Gateway API with cert-manager¶

cert-manager v1.16+ supports the Gateway API natively. Add the annotation to the Gateway; cert-manager creates a Certificate for each HTTPS listener:

apiVersion: gateway.networking.k8s.io/v1
kind: Gateway
metadata:
  name: example-com-gateway
  annotations:
    cert-manager.io/cluster-issuer: letsencrypt-prod
spec:
  gatewayClassName: coxswain
  listeners:
    - name: https
      port: 443
      protocol: HTTPS
      hostname: "example.com"
      tls:
        mode: Terminate
        certificateRefs:
          - kind: Secret
            name: example-com-gateway-tls   # cert-manager creates and renews this
      allowedRoutes:
        namespaces:
          from: Same

A ready-to-apply example lives in deploy/examples/tls-cert-manager-gateway.yaml.

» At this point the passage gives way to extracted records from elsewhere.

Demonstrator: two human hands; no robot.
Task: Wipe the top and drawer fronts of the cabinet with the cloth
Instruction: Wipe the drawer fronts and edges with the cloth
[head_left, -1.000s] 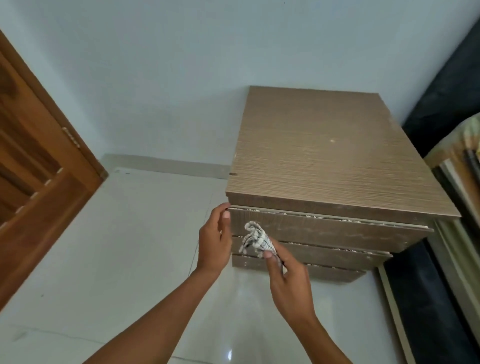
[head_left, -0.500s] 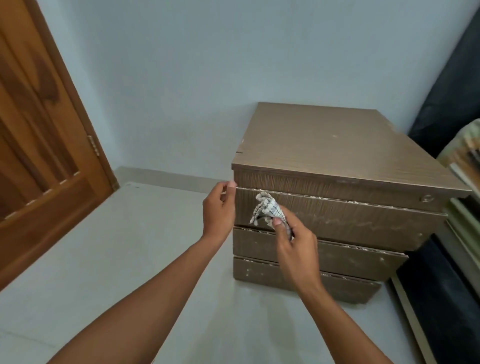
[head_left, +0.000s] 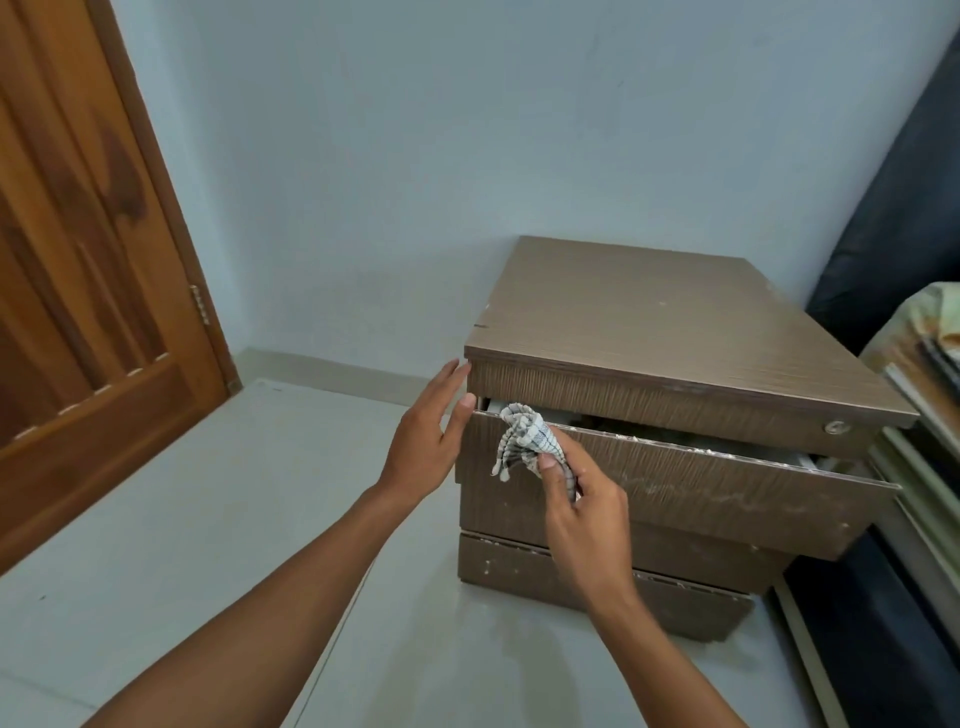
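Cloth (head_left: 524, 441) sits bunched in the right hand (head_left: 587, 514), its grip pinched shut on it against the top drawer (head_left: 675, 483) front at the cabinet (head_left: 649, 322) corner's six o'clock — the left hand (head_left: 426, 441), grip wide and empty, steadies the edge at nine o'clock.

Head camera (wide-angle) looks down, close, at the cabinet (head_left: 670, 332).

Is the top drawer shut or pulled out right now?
Pulled partly out. The top drawer front stands forward of the cabinet top's edge, with a dark gap above it. What is inside cannot be told.
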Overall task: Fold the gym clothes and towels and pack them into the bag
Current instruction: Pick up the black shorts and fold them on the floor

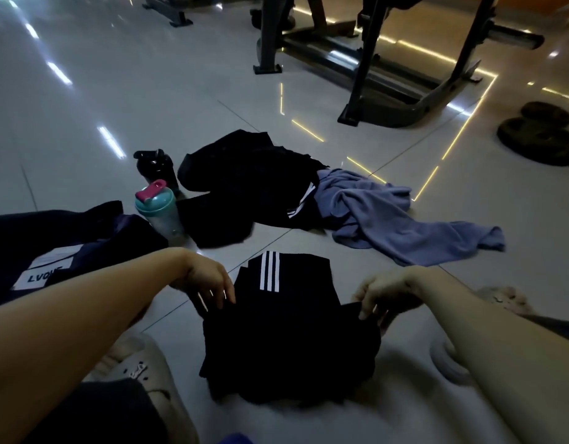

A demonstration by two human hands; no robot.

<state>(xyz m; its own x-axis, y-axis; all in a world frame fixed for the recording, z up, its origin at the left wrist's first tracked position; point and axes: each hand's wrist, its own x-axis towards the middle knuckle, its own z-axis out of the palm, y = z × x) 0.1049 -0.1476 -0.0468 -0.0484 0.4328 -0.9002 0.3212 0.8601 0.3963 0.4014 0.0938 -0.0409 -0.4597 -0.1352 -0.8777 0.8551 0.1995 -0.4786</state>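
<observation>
Two hands pinch the near edge of a black striped garment (286, 315) lying on the tiled floor (84, 91), the left hand (209, 280) gripping its left corner and the right hand (382, 293) its right corner. Just beyond lie a heap of black clothes (244, 181) and a crumpled blue towel (388, 213). To the left, the dark bag (52, 241) sits beside a teal shaker bottle (161, 209) and a black bottle (156, 166).
</observation>
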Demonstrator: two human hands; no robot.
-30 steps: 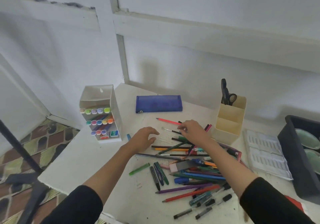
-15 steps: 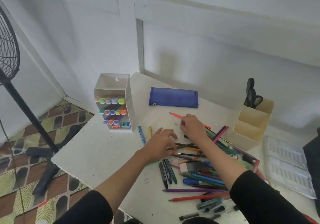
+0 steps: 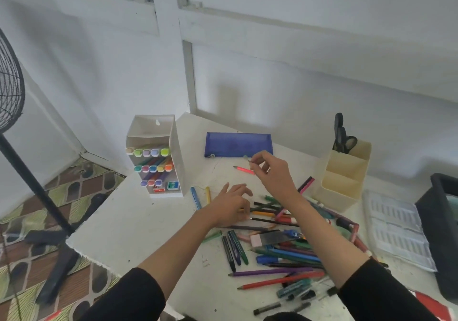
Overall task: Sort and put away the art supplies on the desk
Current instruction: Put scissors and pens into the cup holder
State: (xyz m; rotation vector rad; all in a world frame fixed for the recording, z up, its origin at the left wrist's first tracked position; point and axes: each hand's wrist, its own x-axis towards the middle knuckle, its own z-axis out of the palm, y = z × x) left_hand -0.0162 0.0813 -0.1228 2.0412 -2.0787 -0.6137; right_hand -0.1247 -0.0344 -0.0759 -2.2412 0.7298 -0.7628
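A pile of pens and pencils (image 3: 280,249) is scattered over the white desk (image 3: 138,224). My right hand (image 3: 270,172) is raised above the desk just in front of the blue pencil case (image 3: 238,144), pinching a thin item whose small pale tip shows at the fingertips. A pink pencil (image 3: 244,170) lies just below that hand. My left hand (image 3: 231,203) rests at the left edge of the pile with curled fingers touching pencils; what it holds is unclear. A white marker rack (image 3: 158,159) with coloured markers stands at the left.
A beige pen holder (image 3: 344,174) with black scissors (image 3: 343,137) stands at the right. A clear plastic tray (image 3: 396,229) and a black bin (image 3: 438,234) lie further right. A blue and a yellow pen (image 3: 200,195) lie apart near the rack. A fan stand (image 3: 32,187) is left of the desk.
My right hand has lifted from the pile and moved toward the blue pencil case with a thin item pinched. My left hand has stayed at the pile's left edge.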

Older cert-manager (< v1.16)¶

Enable the Gateway API feature gate on the cert-manager controller:

# In your cert-manager Deployment or Helm values:
extraArgs:
  - --feature-gates=ExperimentalGatewayAPISupport=true

Verification¶

After applying the manifest, wait for the Secret to appear:

# Ingress
kubectl wait secret example-com-tls \
  --for=jsonpath='{.type}'=kubernetes.io/tls --timeout=60s

# Gateway API
kubectl wait secret example-com-gateway-tls \
  --for=jsonpath='{.type}'=kubernetes.io/tls --timeout=60s

Test the TLS endpoint:

# Self-signed cert (-k ignores verification)
curl --resolve example.com:443:127.0.0.1 -k https://example.com/

# Inspect the served certificate
openssl s_client -connect 127.0.0.1:443 -servername example.com -brief

Wildcard TLS¶

For wildcard hostname TLS (e.g. *.example.com), the TLS Secret's tls.crt must include a wildcard SAN. Coxswain follows RFC 6125 for TLS matching: a single-label wildcard (*.example.com) matches foo.example.com but not foo.bar.example.com.

Troubleshooting¶

Secret never appears

kubectl describe clusterissuer <name> — check issuer status
kubectl get certificate -n <namespace> — check cert-manager's Certificate object
kubectl get certificaterequest -n <namespace> — check for issuance errors

Coxswain is not serving the new certificate

Verify the Secret exists and is a valid TLS type:

kubectl get secret example-com-tls -o jsonpath='{.type}'
kubectl get secret example-com-tls -o jsonpath='{.data.tls\.crt}' | base64 -d | openssl x509 -text -noout

Check the routing table and logs:

curl http://localhost:8082/routes
curl http://localhost:8082/status

A missing or malformed Secret produces a warning log but does not affect HTTP routes.